The trouble with Quidditch

Ken Hutchinson klhutch at sbcglobal.net
Thu May 17 17:41:02 UTC 2007


No: HPFGUIDX 168882

--- In HPforGrownups at yahoogroups.com, Bart Lidofsky <bartl at ...> wrote:
>
> In order for the book to work, for all intents and purposes, the
warriors had to be insanely brave. 
> 
> The basic problem in Quidditch is that there are just too damned
many points for catching the Golden Snitch. 
>

Ken:

The performance of real men on the battlefield is something that is
not easily programmed into computers. Soldiers need to set their
sanity aside to do the things that they need to do. And they will do
it. Tolkien fought in a war that was as bad as the one he describes in
LOTR. You can trust him when it comes to battlefield scenes, he looked
the elephant in the eye.

I agree exactly about Quidditch scoring. I honestly had the exact same
thought independently this morning in the shower.

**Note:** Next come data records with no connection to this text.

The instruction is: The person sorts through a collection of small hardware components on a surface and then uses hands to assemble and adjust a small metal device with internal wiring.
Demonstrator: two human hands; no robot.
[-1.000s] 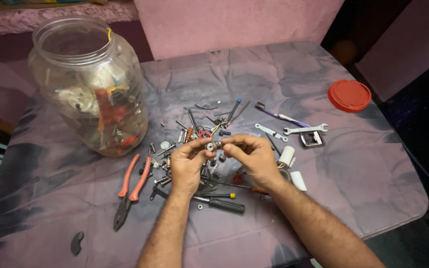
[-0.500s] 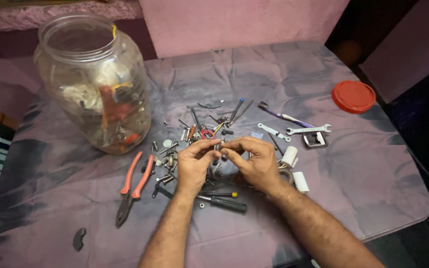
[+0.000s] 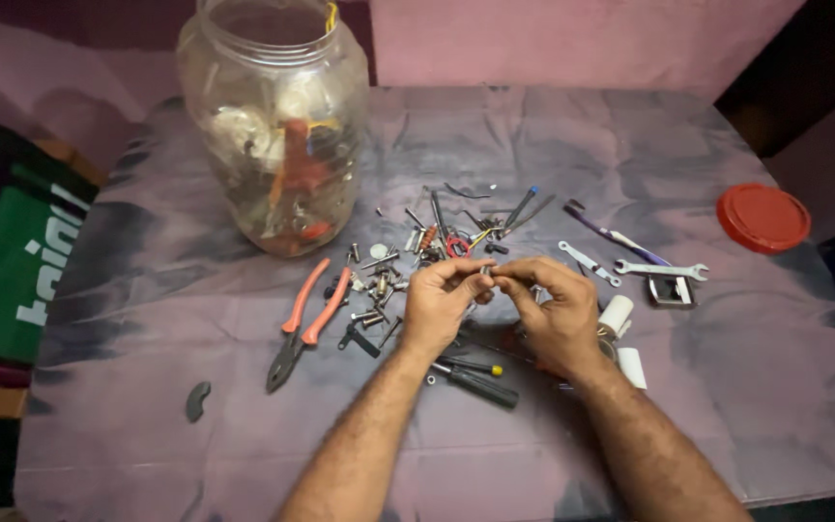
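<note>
Small metal piece (image 3: 484, 273), too tiny to identify, pinched between fingertips of both hands just above the heap of hardware at table centre. Left hand (image 3: 440, 307) curled closed, thumb and forefinger nipped on the piece from the 9 o'clock side. Right hand (image 3: 555, 311) likewise closed, fingertips meeting it from 3 o'clock.

Directly beneath and toward 12 o'clock: scatter of screws, bolts and bits (image 3: 408, 256), a red ring among them. At 6 o'clock of the hands, a dark-handled screwdriver (image 3: 475, 381). At 9 o'clock, orange-handled pliers (image 3: 303, 321) lying flat. At 3 o'clock, two white cylinders (image 3: 617, 315), then spanners (image 3: 659, 270) and a small square metal frame (image 3: 671, 291). Farther toward 2 o'clock, well apart, a red lid (image 3: 763, 217). At 11 o'clock, a large clear jar (image 3: 273, 121), upright, lid off, holding assorted tools. Toward 8 o'clock, near the edge of the purple-grey table (image 3: 195, 464), a small dark curved piece (image 3: 197, 400).
</note>
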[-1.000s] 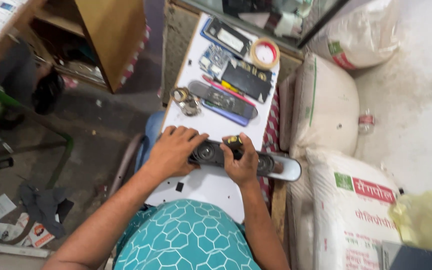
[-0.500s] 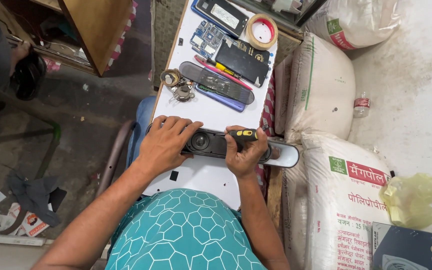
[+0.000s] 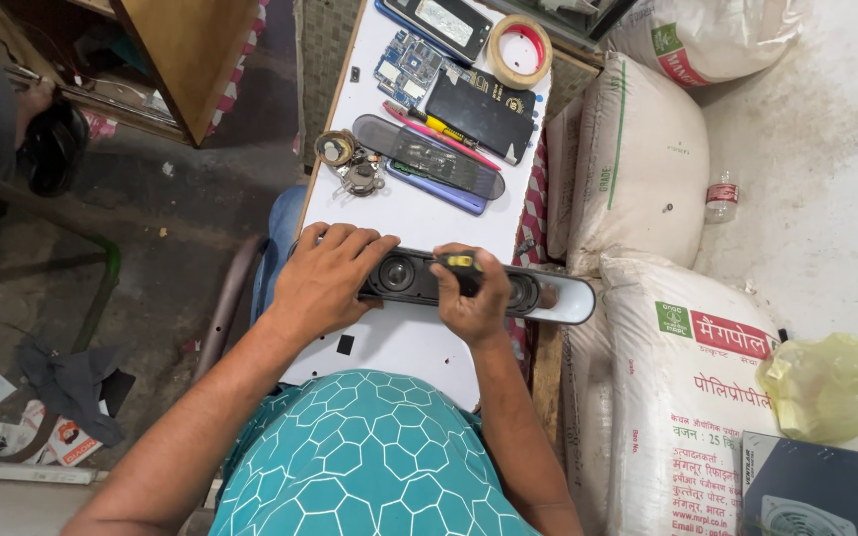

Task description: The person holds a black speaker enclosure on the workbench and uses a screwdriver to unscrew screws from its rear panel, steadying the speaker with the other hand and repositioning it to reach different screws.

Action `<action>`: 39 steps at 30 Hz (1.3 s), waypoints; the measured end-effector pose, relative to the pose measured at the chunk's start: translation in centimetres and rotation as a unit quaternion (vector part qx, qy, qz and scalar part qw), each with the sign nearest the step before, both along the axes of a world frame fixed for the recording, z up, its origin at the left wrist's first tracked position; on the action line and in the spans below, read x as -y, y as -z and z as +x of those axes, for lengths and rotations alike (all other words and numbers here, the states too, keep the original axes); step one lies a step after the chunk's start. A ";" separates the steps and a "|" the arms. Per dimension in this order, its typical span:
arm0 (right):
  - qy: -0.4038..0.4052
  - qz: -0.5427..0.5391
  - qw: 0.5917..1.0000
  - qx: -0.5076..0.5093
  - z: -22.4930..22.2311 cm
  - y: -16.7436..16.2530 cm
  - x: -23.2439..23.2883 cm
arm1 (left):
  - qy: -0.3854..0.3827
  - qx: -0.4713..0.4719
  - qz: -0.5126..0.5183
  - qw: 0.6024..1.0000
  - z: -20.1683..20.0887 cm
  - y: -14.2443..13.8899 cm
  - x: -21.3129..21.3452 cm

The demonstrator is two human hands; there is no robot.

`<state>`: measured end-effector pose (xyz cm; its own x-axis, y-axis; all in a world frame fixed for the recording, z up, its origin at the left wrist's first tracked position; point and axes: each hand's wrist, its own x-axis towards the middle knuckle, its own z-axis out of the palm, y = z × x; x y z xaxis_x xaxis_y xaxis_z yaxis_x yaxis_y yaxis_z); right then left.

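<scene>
A long black and grey speaker bar [image 3: 548, 295] with its front off lies across the white board [image 3: 419, 213] on my lap. My left hand [image 3: 328, 278] rests flat over its left end and holds it down. My right hand [image 3: 473, 296] is closed around a small screwdriver with a black and yellow handle [image 3: 461, 265], tip down on the middle of the bar. A round speaker cone [image 3: 399, 273] shows between my hands.
Further up the board lie a grey speaker grille [image 3: 429, 157], a purple phone [image 3: 444, 191], a circuit board [image 3: 407, 67], a black wallet-like case [image 3: 479, 111], a tape roll [image 3: 519, 50] and small metal parts [image 3: 350, 164]. White sacks [image 3: 638, 169] stand to the right, a wooden cabinet [image 3: 186, 50] at upper left.
The view has shifted and the board sits lower in frame. Both hands stay on the speaker bar; my right hand has edged slightly along it with the screwdriver.
</scene>
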<state>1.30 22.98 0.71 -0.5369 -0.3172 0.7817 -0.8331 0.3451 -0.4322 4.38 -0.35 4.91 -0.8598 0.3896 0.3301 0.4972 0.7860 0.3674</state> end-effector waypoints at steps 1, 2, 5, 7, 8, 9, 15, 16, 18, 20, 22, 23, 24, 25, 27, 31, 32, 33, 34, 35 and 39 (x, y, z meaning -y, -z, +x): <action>0.010 0.018 1.000 0.004 -0.1 -0.3 0.1 | 0.004 0.000 -0.005 1.000 -0.1 -0.1 0.1; 0.017 0.042 0.999 -0.006 -0.2 -0.5 0.3 | 0.009 0.000 -0.011 1.000 -0.3 -0.2 0.2; 0.044 0.086 0.995 -0.027 -0.5 -1.1 1.5 | 0.015 0.006 -0.031 0.999 -1.2 -0.4 1.0; 0.062 0.079 0.995 -0.025 -0.6 -1.4 2.5 | 0.015 0.014 -0.033 0.999 -1.9 -0.4 1.5; 0.064 0.074 0.995 -0.005 -0.6 -1.5 3.0 | 0.013 0.019 -0.028 0.999 -2.0 -0.4 1.8; 0.066 0.068 0.995 0.012 -0.6 -1.6 3.3 | 0.009 0.022 -0.023 0.999 -2.2 -0.4 1.9; 0.028 0.048 0.997 0.057 -0.4 -2.5 2.8 | -0.009 -0.010 -0.048 0.999 -1.7 -0.5 1.3; 0.021 0.048 0.996 0.069 -0.4 -2.4 2.7 | -0.014 -0.005 -0.048 0.999 -1.6 -0.6 1.2; 0.038 0.043 0.997 0.051 -0.5 -2.1 2.8 | -0.025 0.002 -0.049 0.999 -1.5 -0.9 0.9; 0.073 0.048 0.995 0.037 -0.5 -2.0 3.0 | -0.026 0.004 -0.049 0.998 -1.4 -1.1 0.9; 0.124 0.060 0.990 0.027 -0.5 -2.0 3.3 | -0.030 0.006 -0.047 0.998 -1.3 -1.1 0.9; 0.128 0.064 0.990 0.012 -0.5 -2.2 3.4 | -0.032 0.004 -0.046 0.998 -1.3 -1.1 0.8; 0.133 0.067 0.989 -0.002 -0.4 -2.4 3.5 | -0.034 0.003 -0.044 0.998 -1.3 -1.1 0.8; 0.138 0.070 0.988 -0.016 -0.3 -2.7 3.6 | -0.034 -0.003 -0.045 0.998 -1.2 -1.0 0.8; 0.094 0.060 0.992 -0.050 0.0 -3.2 3.3 | -0.033 -0.017 -0.047 0.998 -1.2 -0.9 0.8; 0.063 0.025 0.998 -0.008 -0.2 -3.3 3.4 | -0.016 -0.009 -0.025 1.000 -1.2 -1.0 1.2; 0.066 0.023 0.997 -0.022 -0.3 -3.1 3.6 | -0.014 -0.008 -0.021 1.000 -1.2 -1.2 1.3; 0.066 0.019 0.997 -0.040 -0.6 -2.9 3.7 | -0.015 -0.010 -0.017 1.000 -1.3 -1.3 1.4; 0.084 0.037 0.994 -0.060 -0.7 -2.7 4.0 | -0.016 -0.005 -0.026 1.000 -1.3 -1.5 1.5; 0.103 0.054 0.990 -0.079 -0.8 -2.5 4.1 | -0.017 0.000 -0.033 0.999 -1.3 -1.6 1.6; 0.132 0.072 0.984 -0.096 -1.0 -2.2 4.4 | -0.021 0.002 -0.053 0.998 -1.5 -2.1 1.9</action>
<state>0.26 18.56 2.92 -0.4620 -0.3005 0.8344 -0.7677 0.6065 -0.2067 2.90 -2.21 6.99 -0.8778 0.3854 0.2845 0.4610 0.8410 0.2831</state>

Krum's decision to
catch the snitch when Bulgaria was only 160 points down makes no sense
under the scoring rules. Maybe it wasn't likely they would gain back
enough ground to win with the snitch but it was sure worth waiting a
while to be sure of that.

> Bart:
> 
> My best guess: JKR wanted to make the Seeker the most important
player on the team, and didn't bother to do the math to see that he
was the ONLY important player on the team. 
> 

Ken:

Uh, you're kidding, right? Rowling do math????